▶ [What is required]: Two lines mark the range in the entries below: the one holding "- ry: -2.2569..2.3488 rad" and the one holding "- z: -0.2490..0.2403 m". Set down those two and all lines between them, exactly.

▶ [Records for the exercise]:

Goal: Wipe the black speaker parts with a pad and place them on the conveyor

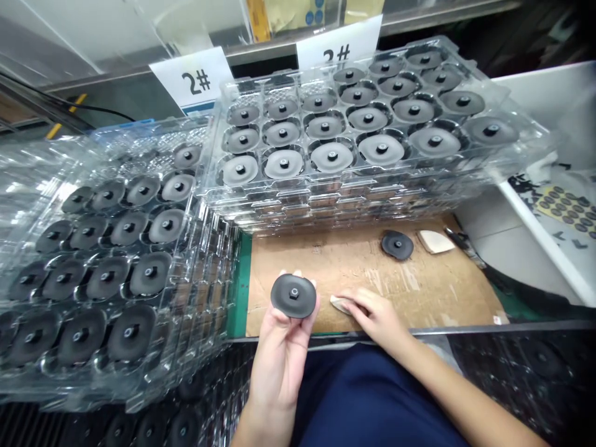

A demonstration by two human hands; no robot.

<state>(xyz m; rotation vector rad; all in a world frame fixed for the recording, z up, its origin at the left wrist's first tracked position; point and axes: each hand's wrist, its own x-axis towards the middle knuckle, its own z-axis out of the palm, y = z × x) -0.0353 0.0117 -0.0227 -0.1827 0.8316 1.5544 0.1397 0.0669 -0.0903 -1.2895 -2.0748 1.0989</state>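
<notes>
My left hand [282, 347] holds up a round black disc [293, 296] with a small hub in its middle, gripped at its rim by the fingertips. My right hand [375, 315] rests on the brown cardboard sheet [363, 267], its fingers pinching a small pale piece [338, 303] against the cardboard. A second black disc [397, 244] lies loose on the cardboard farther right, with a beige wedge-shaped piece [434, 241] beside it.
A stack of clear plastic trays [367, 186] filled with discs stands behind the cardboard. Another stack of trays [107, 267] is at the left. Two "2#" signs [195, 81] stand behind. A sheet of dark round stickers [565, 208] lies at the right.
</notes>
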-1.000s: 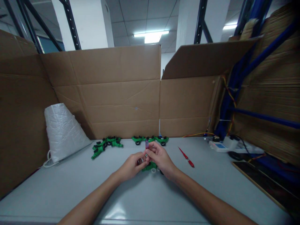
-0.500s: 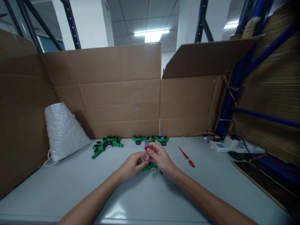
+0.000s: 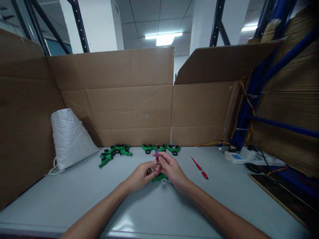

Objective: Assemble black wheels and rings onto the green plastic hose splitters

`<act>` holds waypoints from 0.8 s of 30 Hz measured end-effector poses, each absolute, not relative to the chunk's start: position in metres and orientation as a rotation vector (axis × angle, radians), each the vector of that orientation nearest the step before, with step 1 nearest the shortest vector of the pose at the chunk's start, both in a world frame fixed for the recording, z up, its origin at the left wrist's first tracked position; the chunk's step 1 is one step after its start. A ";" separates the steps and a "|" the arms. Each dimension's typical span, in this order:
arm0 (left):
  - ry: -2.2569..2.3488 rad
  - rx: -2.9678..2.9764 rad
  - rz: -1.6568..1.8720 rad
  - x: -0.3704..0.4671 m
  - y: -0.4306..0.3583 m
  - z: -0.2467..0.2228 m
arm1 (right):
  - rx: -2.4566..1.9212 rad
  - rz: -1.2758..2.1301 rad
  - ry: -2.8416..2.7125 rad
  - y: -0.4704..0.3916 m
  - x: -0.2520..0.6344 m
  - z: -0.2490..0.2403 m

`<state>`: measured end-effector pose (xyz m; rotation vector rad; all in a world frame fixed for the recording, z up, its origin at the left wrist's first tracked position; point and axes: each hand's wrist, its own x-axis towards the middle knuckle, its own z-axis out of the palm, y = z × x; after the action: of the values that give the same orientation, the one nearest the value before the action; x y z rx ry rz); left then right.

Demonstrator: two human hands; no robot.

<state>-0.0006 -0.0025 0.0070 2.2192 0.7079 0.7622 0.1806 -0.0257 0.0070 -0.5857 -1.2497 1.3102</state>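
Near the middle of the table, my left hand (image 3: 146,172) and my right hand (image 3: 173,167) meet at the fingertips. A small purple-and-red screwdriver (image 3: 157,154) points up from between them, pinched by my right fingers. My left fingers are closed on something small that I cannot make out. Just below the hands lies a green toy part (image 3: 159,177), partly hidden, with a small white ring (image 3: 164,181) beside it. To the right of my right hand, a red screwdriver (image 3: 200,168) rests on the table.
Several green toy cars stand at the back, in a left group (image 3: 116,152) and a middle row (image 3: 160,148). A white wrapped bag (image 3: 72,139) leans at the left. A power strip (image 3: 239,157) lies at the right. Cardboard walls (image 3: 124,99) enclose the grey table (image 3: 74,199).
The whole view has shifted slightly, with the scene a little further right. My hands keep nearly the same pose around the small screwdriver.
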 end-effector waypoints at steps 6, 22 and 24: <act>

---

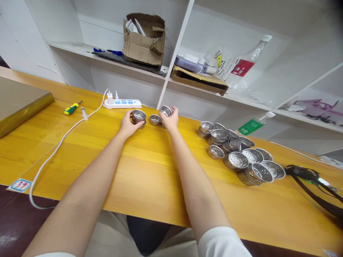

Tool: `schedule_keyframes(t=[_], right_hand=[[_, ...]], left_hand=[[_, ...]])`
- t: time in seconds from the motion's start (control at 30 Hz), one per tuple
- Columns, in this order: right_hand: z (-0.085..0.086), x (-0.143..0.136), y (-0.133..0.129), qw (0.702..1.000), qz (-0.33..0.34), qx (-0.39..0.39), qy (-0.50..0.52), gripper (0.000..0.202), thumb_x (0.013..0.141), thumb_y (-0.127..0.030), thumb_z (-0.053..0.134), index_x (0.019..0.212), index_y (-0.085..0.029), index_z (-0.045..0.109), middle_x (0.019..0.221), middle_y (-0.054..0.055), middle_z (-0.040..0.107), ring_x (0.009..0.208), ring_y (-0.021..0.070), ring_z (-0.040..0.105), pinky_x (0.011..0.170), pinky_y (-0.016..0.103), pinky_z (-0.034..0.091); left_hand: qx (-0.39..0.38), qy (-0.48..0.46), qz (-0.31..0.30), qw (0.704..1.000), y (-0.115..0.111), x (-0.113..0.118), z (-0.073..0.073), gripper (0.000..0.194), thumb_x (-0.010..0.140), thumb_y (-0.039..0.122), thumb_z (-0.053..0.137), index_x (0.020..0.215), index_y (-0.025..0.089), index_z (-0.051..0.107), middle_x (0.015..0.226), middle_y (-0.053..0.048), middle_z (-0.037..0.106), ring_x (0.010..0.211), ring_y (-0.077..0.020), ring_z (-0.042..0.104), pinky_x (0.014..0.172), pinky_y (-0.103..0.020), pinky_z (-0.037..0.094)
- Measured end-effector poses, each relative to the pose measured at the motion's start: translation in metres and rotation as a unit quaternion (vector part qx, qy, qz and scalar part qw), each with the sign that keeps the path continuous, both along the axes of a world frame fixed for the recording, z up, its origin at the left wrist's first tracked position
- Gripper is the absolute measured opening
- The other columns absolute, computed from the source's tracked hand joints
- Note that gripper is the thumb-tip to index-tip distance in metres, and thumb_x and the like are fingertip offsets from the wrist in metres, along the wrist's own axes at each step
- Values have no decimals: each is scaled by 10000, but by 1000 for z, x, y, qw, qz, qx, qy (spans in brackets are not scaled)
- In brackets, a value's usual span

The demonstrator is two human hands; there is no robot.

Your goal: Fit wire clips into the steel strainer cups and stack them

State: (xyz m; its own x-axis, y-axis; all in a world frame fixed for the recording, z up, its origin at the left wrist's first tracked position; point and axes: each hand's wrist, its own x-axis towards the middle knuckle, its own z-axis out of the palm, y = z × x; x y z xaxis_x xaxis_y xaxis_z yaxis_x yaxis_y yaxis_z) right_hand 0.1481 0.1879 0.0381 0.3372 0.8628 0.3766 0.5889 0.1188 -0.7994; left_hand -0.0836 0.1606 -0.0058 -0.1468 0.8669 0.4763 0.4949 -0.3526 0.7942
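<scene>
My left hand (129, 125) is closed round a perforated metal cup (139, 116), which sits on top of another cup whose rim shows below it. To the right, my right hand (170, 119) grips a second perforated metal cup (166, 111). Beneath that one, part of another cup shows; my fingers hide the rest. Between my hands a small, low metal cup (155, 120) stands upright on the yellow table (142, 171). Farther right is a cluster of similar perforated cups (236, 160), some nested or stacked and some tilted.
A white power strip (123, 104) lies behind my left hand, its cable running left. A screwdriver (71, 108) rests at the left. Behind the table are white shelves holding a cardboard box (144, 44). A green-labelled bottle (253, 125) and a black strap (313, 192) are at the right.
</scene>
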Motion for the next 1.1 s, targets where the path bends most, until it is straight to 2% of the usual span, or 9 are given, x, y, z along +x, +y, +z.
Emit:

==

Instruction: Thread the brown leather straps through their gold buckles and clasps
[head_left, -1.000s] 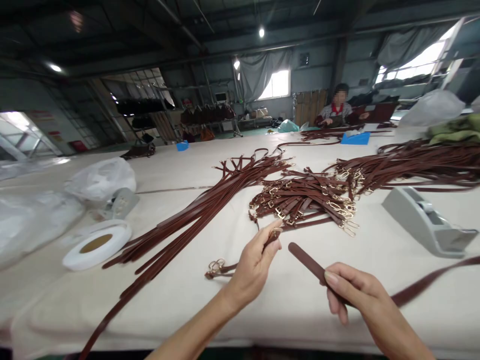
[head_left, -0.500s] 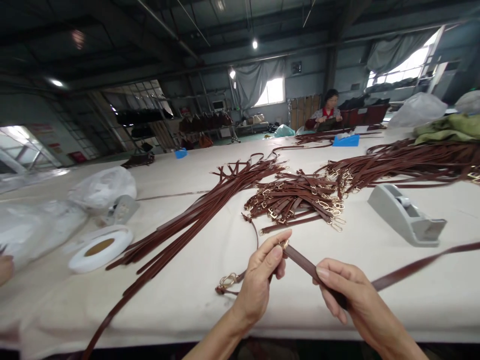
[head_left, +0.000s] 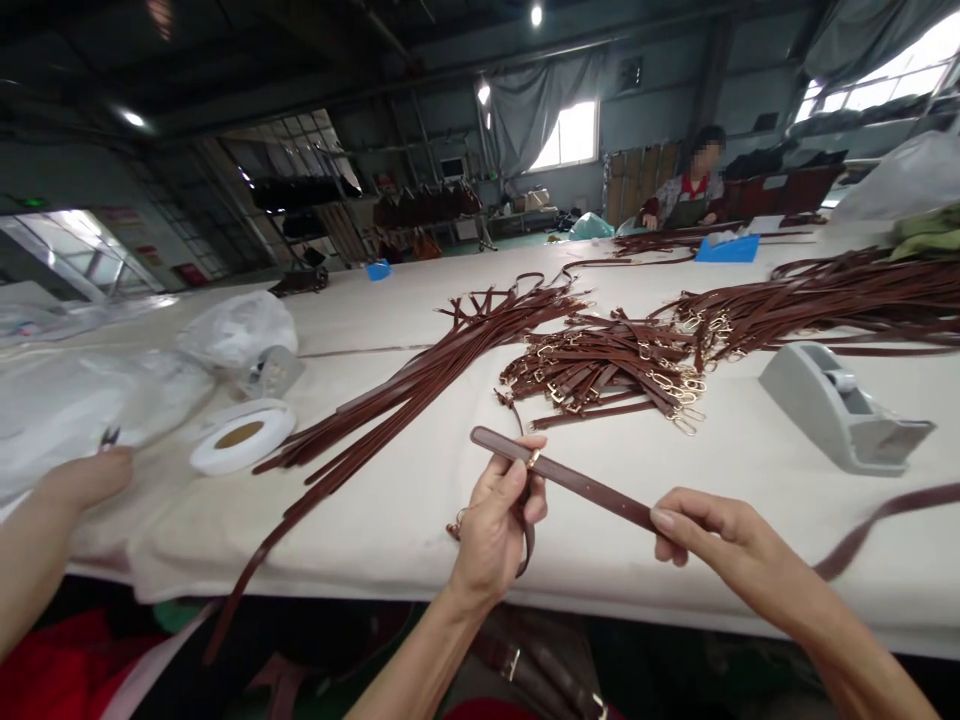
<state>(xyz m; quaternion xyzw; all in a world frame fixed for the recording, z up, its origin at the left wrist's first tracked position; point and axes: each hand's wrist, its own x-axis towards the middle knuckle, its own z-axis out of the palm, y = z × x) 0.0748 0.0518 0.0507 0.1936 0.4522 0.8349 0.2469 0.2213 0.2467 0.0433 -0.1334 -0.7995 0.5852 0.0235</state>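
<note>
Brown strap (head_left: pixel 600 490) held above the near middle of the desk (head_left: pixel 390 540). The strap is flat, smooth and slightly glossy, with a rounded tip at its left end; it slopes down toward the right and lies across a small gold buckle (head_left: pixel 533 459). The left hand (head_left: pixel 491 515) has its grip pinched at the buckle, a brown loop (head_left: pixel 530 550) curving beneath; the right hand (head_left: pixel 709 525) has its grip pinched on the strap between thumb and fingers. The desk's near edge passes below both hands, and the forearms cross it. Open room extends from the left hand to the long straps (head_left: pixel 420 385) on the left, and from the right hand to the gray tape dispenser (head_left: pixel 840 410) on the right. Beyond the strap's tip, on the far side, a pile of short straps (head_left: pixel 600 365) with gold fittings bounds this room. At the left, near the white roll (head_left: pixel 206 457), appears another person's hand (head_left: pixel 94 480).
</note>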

▶ [Answer space]:
  - ry: -2.2569..2.3488 rad
  - rx: -2.9678..2.9764 rad
  - rz: -1.6568..1.8720 rad
  - x: -0.3704..0.4671 m
  - y: -0.4306..0.3583 m
  - z: -0.2467..0.2228 m
arm1 (right):
  - rx: -2.4566..1.9212 rad
  - rz: -1.2758..2.1301 rad
  - ry: -2.8416..2.7125 rad
  - y: -0.4704..0.3916 m
  - x: -0.2520..0.6344 m
  - z: -0.2490..0.2403 m

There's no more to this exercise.